グルジア戦でハットトリックを決めた羽野
(撮影:出村謙知)
男子7人制日本代表、ロンドン行き切符に王手——。
香港セブンズ2日目。
日本は大会2戦目となるジャマイカ戦に43—0で快勝し、この時点で大会最終日に行われる準々決勝進出が確定。
さらにグルジアにも羽野一志の3トライなどで26—7で逆転勝ちして、1次リーグF組を1位通過(3戦3勝)。24日に行われる昇格予選大会準々決勝で再びグルジアと対戦することが決定した。
同試合に勝てば、5月11、12日にロンドンで行われる、来季のワールドセブンズシリーズでのコアチーム入りを争う昇格決定大会への出場権を獲得することになる。
まるで前日の大会初戦、ブラジル戦のリプレーを見ているかのようだった。
大会2日目、24日11時56分にキックオフされたジャマイカ戦。
日本は試合開始のキックを桑水流裕策がタップしてキープ。左サイドをシオネ・テアウパが走り切って、いきなり先制する。
「初戦同様、入りが良かった」(瀬川智広ヘッドコーチ)
初戦と違ったのは、その後の展開。
2分に成田秀悦の好走から再び左隅に飛び込んで連続トライ。
ジャマイカに前半だけで2枚のイエローカードが出たこともあって、自分たちのペースで攻め続けた日本はハーフタイムまでに5トライを重ねる猛攻ぶり。
後半は攻めながらのミスが響いて、2トライにとどまったものの、43—0で圧勝した。
前半3分には自らトライも奪った坂井克行主将は「昨日の試合よりジャパンのスタイルが出た」と、調子が上向きになっていることに手応えを感じながらも、「この程度では誰も満足していない」と、チームの雰囲気を代弁。

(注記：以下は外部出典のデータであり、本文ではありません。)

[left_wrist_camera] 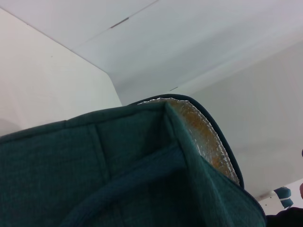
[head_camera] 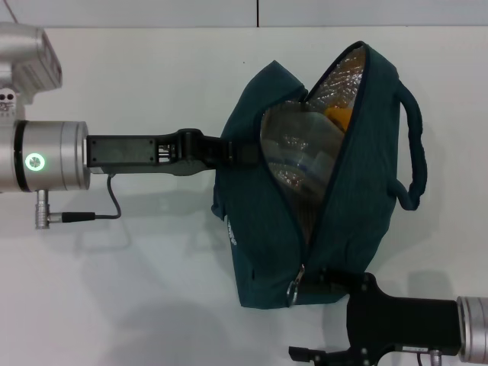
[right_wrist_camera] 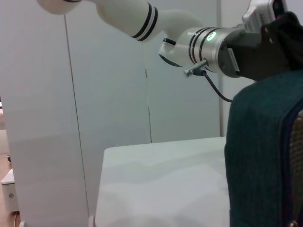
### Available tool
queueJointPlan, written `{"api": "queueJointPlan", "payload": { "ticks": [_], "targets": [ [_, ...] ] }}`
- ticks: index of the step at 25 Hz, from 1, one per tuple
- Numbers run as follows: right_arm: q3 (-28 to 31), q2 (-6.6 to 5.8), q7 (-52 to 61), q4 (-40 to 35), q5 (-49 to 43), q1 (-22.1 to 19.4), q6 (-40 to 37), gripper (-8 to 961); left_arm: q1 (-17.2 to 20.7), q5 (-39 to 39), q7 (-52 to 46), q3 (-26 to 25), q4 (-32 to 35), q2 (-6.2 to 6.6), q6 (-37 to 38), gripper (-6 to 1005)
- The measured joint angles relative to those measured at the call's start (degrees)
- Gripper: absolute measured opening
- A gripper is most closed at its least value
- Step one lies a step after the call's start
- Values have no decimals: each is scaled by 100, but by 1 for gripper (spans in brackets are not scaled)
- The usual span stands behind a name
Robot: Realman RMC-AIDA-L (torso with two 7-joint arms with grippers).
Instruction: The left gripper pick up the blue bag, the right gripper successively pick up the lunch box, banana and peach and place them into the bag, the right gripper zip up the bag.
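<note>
Teal fabric fills your head view: the blue bag (head_camera: pixel 263 229) stands on the white table (head_camera: pixel 137 290), its mouth gaping. Your left gripper (head_camera: pixel 229 151) pinches its near handle. Inside sit the lunch box (head_camera: pixel 301 149) and something orange. Your right gripper (head_camera: pixel 311 280) meets the ring zipper pull (head_camera: pixel 293 290); you cannot tell its finger state.

Matt woven teal cloth blue bag (head_camera: pixel 259 229), crinkled shiny foil lining (head_camera: pixel 343 76), smooth matt white table (head_camera: pixel 137 290)
</note>
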Motion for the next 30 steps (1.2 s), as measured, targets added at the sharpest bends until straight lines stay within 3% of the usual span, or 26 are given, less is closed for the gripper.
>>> {"api": "queueJointPlan", "payload": {
  "ticks": [19,25,30],
  "targets": [
    [-195,-14,-50,7,294,-89,60,870,48,-6,11,0,0,6,6,48],
    [-194,-17,-63,42,299,-96,88,701,31,-4,10,0,-4,-5,5,48],
    [-213,-18,-65,52,463,-99,198,461,42,-5,11,0,-8,-11,5,48]
  ]
}}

ここまで圧倒的なキックオフでのボール再確保率を見せる桑水流も「キックがいいから」と、少しも浮かれることなくチーム力を強調。その一方で、瀬川HCは続く1次リーグ最終戦のグルジア戦に向けては、「キックオフが同じところにばかり蹴っているので、もう少し蹴り分けをしていく必要がある」ことを修正点のひとつに上げていた。
実際、グルジア戦では、試合開始のキックオフをグルジアにキープされてそのまま先制トライを奪われる厳しい展開となる。
チームが間違いなく力をつけていることを実感させたのは、ここで「誰も焦ってなくて、すぐに切り替えられていた」(坂井主将)ところ。
それは、2人の大学生のプレーに象徴されていた。
3試合連続先発となった羽野は「ようやく自分の調子が出せた」という言葉どおりに、前半5分、後半3分、5分と3トライを重ねて、勝利の立役者に。
一方、ジャマイカ戦での成田の負傷退場によって初先発となった原田季郎も、前半終了間際に敵陣22m内のPKから「思い切り勝負してこいという感じになっていた」と、ショートサイドに仕掛けてゴールに迫り、ロテ・トゥキリの勝ち越しトライにつなげた。
成田に続いて、グルジア戦ではここまでで6トライを挙げてきたテアウパも負傷退場。
「3週間、合宿みんなでやってきて、それだけの準備をしてきた。替わりを果たせるメンバーが揃っている」と、坂井主将はチームで勝つことを強調。
「ゲームの入りが全て。キックオフをいい状態で迎える」(瀬川HC)
ロンドン行き切符をかけたグルジアとの再戦は、香港時間の10時03分(日本時間11時03分)キックオフ予定となっている。